Instructions to follow
Please copy the leading lines of the entries below exactly, concluding with the line in which "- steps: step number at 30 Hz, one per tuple" occurs.

[[ Exercise materials, beginning ]]

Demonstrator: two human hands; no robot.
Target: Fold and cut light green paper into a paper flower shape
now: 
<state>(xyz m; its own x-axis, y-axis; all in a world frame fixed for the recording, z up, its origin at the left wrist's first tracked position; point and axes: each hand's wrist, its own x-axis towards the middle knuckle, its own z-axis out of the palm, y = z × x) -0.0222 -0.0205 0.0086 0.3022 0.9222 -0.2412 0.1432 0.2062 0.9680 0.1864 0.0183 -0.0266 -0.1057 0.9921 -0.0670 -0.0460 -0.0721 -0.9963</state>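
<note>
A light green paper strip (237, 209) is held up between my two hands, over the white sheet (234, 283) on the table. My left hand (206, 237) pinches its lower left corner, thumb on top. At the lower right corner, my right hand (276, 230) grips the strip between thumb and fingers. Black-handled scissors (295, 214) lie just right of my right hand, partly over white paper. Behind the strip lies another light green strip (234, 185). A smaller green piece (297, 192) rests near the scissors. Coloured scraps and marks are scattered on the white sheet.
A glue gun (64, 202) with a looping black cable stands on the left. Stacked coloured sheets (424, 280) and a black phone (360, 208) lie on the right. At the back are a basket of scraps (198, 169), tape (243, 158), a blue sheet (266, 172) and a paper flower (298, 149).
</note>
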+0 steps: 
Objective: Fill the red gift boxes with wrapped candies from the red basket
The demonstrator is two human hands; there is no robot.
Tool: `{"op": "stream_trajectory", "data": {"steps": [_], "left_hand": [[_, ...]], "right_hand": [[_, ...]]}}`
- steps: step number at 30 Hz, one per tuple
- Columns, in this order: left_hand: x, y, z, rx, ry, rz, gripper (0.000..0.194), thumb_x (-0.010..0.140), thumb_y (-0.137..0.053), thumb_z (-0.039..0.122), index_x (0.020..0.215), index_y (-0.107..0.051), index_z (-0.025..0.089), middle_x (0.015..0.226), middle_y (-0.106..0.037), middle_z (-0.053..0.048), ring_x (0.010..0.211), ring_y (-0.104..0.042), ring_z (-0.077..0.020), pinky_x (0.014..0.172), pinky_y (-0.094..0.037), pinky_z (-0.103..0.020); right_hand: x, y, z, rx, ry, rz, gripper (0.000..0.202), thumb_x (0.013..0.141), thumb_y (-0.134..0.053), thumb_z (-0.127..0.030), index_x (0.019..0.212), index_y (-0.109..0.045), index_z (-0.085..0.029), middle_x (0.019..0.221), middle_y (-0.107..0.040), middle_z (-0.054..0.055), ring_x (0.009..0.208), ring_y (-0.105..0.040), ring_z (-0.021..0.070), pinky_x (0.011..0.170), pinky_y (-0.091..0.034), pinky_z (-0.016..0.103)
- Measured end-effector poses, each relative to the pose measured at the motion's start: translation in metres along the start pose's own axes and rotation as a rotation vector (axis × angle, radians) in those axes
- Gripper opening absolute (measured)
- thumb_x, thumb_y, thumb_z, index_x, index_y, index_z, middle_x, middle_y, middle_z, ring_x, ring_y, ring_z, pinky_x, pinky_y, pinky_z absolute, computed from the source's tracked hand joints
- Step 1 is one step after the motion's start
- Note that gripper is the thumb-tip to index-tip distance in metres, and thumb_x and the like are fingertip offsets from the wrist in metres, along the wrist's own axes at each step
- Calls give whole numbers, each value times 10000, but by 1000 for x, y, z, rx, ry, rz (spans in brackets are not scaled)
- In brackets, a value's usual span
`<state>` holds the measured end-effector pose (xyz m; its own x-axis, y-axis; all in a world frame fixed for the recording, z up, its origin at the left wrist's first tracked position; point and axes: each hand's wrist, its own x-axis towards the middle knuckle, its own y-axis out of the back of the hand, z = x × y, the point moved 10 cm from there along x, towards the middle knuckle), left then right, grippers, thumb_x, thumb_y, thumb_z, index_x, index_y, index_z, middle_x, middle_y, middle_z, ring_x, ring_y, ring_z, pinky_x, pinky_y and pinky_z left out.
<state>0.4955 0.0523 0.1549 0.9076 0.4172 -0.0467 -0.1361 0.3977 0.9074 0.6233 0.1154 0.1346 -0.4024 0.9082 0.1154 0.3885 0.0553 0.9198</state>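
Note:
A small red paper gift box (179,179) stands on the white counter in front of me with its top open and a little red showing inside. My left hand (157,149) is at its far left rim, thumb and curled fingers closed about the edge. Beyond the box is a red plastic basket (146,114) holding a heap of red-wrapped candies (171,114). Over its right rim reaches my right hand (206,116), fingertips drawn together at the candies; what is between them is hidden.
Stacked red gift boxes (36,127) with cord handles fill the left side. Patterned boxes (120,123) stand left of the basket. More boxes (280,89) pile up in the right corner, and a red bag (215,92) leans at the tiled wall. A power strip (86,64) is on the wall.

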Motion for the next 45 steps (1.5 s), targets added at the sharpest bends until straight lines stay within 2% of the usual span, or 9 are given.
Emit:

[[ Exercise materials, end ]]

Exercise result
Demonstrator: two human hands; no robot.
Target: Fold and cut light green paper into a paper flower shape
now: 
<state>(xyz m; its own x-axis, y-axis; all in a world frame fixed for the recording, z up, its origin at the left wrist's first tracked position; point and axes: each hand's wrist, its own x-axis towards the middle knuckle, its own z-axis out of the palm, y = z × x) -0.0222 -0.0205 0.0086 0.3022 0.9222 -0.2412 0.1432 0.2062 0.9680 0.1864 0.0183 -0.0266 -0.1057 0.9921 -0.0670 -0.0460 -0.0721 -0.9963</state>
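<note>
A light green paper strip (237, 209) is held up between my two hands, over the white sheet (234, 283) on the table. My left hand (206, 237) pinches its lower left corner, thumb on top. At the lower right corner, my right hand (276, 230) grips the strip between thumb and fingers. Black-handled scissors (295, 214) lie just right of my right hand, partly over white paper. Behind the strip lies another light green strip (234, 185). A smaller green piece (297, 192) rests near the scissors. Coloured scraps and marks are scattered on the white sheet.
A glue gun (64, 202) with a looping black cable stands on the left. Stacked coloured sheets (424, 280) and a black phone (360, 208) lie on the right. At the back are a basket of scraps (198, 169), tape (243, 158), a blue sheet (266, 172) and a paper flower (298, 149).
</note>
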+0 steps: 
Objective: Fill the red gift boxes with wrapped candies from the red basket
The demonstrator is two human hands; there is no robot.
Tool: `{"op": "stream_trajectory", "data": {"steps": [_], "left_hand": [[_, ...]], "right_hand": [[_, ...]]}}`
- steps: step number at 30 Hz, one per tuple

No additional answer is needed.